Coffee Drinking & Hydration


Fluids are an important part of the diet. An acceptable way to maintain the body’s fluid balance is to drink 6 to 8 cups (1.5 to 2 liters) of various liquids throughout the day. The daily normal average loss of water is about 2,500 ml. About 50% of this water loss is through urine. The rest is water loss through the skin and the lungs.

Drinking fluids throughout the day is important and this includes drinking coffee. Hydration levels vary according to age, seasons, level of physical activity, altitude and many other factors. De-hydration causes fatigue and lethargy, symptoms that should be cause for drinking fluids. Who has not heard the advice about drinking eight 8 ounce glasses of water each day?

In hotter weather, during and after exercise, or when experiencing body temperature changes, you should drink closer to 8 to 12 cups (2 to 3 liters) of liquids in one day.

Most drinks do a good job of hydrating although there are some that are better hydrators than others. For example,

  • Water is, by all means, the best beverage for hydrating the human body. Drink water as often as you can and you will feel the difference from good hydration.
  • Herbal teas such as Mint, Chamomile, Dandelion, Ginger, Hawthorn, Rosemary, and Sage can be a nice, occasional alternative to drinking only plain water. Herbal teas, green, black or red teas do not have a negative effect on hydration.
  • Fruit and vegetable juices are also good hydrators but it is important to watch the caloric content from the nutrients and sugars.
  • Caffeinated soft drinks, a favorite of many, have a diuretic effect. Their high sugar content is troublesome since the human body has a hard time metabolizing refined sugar. Generally speaking, not recommended as hydrators over water, teas and coffee.

The potential diuretic effect of caffeinated coffee increases with the level of coffee drinking consumption. In many ways, this is similar to the natural effect of drinking water. Diuretic effect simply translates into more frequent urination or the increase of the flow of urine which causes the body to get rid of excess water.

However, caffeine does not increase the amount of fluid passed, thus it does not lead to dehydration. Dehydration is when you lose more fluid than you take in. In other words, your body does not have enough water and other fluids to carry out its normal function. After drinking brewed coffee, for example, the body retains most of the fluid which is what matters for good hydration.

Coffee drinking, in fact, has many health benefits supported by extensive and ongoing research performed all over the world. There is no evidence that caffeine consumption causes a fluid-electrolyte imbalance detrimental to personal health. Instead, there are many documented health benefits from coffee drinking. For example, motor control improves with moderate amounts of coffee. Coffee drinking offers some levels of protection against colon cancer, Type 2 diabetes and other diseases.

Interesting factoids:

  1. If you are at least 60 years old and drink fluids only when thirsty, you get only about 90% of the fluids your body needs. That means a 10% deficiency in body fluids which is not a good thing. This lack of fluids will translate, minimally, into dehydration symptoms such as fatigue and lethargy or something else.
  2. After 50 years of age, it is a good habit to drink fluids for hydration purposes specifically as a habit, even when you are not thirsty.
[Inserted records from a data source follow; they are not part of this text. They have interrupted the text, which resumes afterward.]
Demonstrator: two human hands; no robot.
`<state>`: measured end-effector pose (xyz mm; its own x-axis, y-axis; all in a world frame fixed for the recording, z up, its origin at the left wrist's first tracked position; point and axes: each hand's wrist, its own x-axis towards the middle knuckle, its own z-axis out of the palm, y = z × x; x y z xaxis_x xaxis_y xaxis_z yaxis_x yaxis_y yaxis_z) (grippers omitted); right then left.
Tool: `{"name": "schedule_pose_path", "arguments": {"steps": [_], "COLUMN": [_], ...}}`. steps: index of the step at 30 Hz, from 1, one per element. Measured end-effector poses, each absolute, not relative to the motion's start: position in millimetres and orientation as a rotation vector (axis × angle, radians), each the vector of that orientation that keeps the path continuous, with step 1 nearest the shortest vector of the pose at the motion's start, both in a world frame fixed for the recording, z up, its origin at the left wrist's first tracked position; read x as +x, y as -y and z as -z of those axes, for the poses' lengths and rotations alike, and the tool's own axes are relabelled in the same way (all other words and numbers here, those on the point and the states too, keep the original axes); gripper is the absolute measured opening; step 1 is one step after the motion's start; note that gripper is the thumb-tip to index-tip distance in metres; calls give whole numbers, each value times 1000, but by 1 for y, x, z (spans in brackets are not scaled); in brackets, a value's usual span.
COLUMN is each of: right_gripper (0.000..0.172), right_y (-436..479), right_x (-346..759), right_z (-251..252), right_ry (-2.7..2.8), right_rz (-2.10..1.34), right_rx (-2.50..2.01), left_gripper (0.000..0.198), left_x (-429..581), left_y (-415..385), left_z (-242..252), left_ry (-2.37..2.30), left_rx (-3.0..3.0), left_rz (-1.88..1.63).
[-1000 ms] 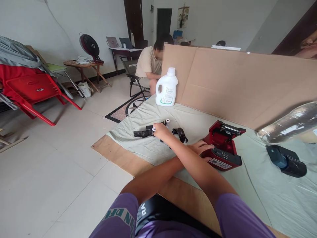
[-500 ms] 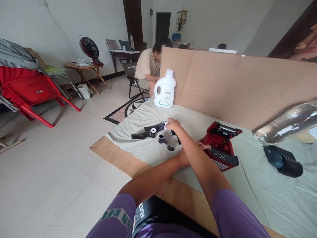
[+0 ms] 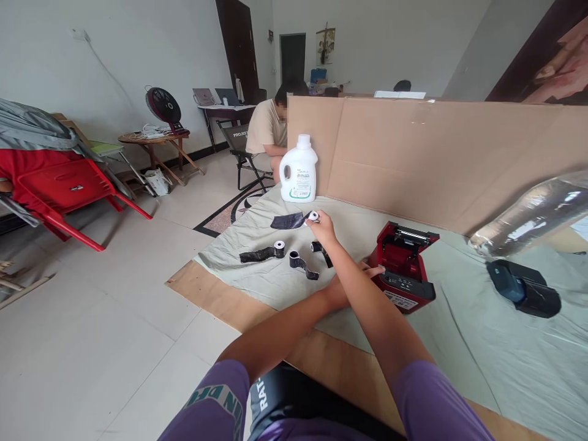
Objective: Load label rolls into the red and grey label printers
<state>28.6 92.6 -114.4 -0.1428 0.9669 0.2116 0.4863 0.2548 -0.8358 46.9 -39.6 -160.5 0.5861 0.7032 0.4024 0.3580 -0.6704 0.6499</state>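
Observation:
My right hand (image 3: 323, 228) is closed on a paper roll (image 3: 313, 216) with a white core, whose dark loose strip (image 3: 287, 221) trails left over the cloth. Crossed beneath my right arm, my left hand (image 3: 351, 280) grips the left side of a red label printer (image 3: 407, 269), one finger lying along its edge. The printer's lid (image 3: 413, 234) stands raised. Nearer to me lie more dark rolls with unwound tails: one with a white core (image 3: 279, 248), one in the middle (image 3: 294, 260), and one (image 3: 316, 247) partly behind my right forearm.
A white jug (image 3: 299, 174) stands at the far edge before a cardboard panel (image 3: 390, 159). On the right are a dark device (image 3: 523, 288) and a clear plastic-wrapped bundle (image 3: 533, 214). Pale cloth (image 3: 468, 343) covers the wooden board (image 3: 202, 285). A person (image 3: 265, 138) sits beyond.
My right hand has moved the white-cored roll and its strip farther away from the other rolls. My left hand stays at the printer. The view has shifted slightly.

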Motion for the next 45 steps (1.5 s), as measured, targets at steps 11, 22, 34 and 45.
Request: {"name": "schedule_pose_path", "arguments": {"steps": [11, 22, 34, 45], "right_gripper": [26, 35, 39, 20], "right_y": [-3, 31, 23, -24], "right_x": [85, 130, 140, 91], "right_z": [63, 52, 46, 51], "right_ry": [1757, 1528, 1358, 1858], "right_rz": [-771, -952, -1110, -697], "right_rx": [-850, -706, -768, -1055], "left_gripper": [72, 39, 16, 15], "left_x": [47, 40, 24, 42], "left_y": [34, 24, 29, 31], "left_z": [161, 166, 148, 165], "left_ry": [-927, -1176, -1164, -1163], "left_rx": [2371, 2247, 2453, 2637], "left_rz": [-933, -1035, -1482, -755]}}
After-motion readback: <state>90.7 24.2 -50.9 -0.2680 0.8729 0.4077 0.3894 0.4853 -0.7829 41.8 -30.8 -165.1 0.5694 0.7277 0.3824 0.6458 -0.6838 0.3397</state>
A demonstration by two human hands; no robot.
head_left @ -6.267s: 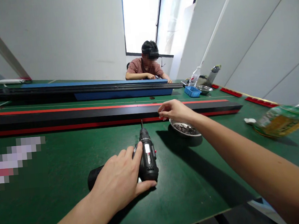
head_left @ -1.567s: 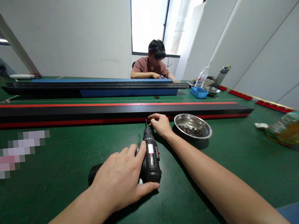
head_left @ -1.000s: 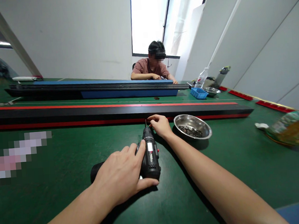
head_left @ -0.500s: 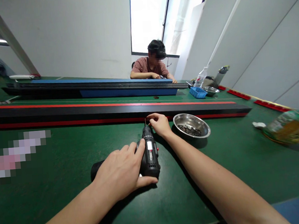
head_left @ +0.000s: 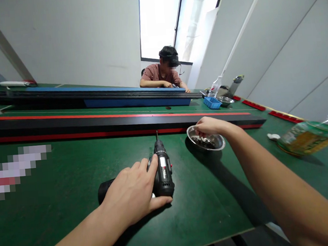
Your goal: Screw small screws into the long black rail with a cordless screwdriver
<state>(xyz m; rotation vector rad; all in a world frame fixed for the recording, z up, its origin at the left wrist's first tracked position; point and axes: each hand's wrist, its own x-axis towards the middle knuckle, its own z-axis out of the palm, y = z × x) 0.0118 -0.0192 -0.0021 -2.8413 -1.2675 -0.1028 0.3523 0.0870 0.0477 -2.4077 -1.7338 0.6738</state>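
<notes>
Head view: your left hand (head_left: 131,193) clasps the drill (head_left: 163,178), facing the beam (head_left: 109,120). Your right hand (head_left: 209,126) is curled in the bowl (head_left: 222,144), seemingly selecting dark pieces (head_left: 206,144), any catch hidden; next calls for a firm pinch.

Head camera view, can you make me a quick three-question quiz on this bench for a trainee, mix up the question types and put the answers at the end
1. Multiple choice: what is the left hand holding?
A) a blue tray
B) a drill
C) a clear bottle

2. True or false: the right hand is at the blue tray.

3. Fill in the colour: the long black bar beyond the drill has ____ stripes along it.

Key:
1. B
2. False; it is at the metal bowl with small dark pieces.
3. red
</notes>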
Coffee is part of the daily routine for most adults. Alternating water, coffee and another alternative beverage daily can promote good hydration habits. Taking in good hydrating fluids regularly will prevent dehydration and maintain good health.

Water is the # 1 choice for hydration. Coffee drinking is an excellent complement to personal daily hydration. As with anything, doing things in moderation is a good approach to a healthy and happy life.

So, for hydration purposes, go ahead and enjoy that cup of freshly brewed Sumatra Mandheling Grade # 1!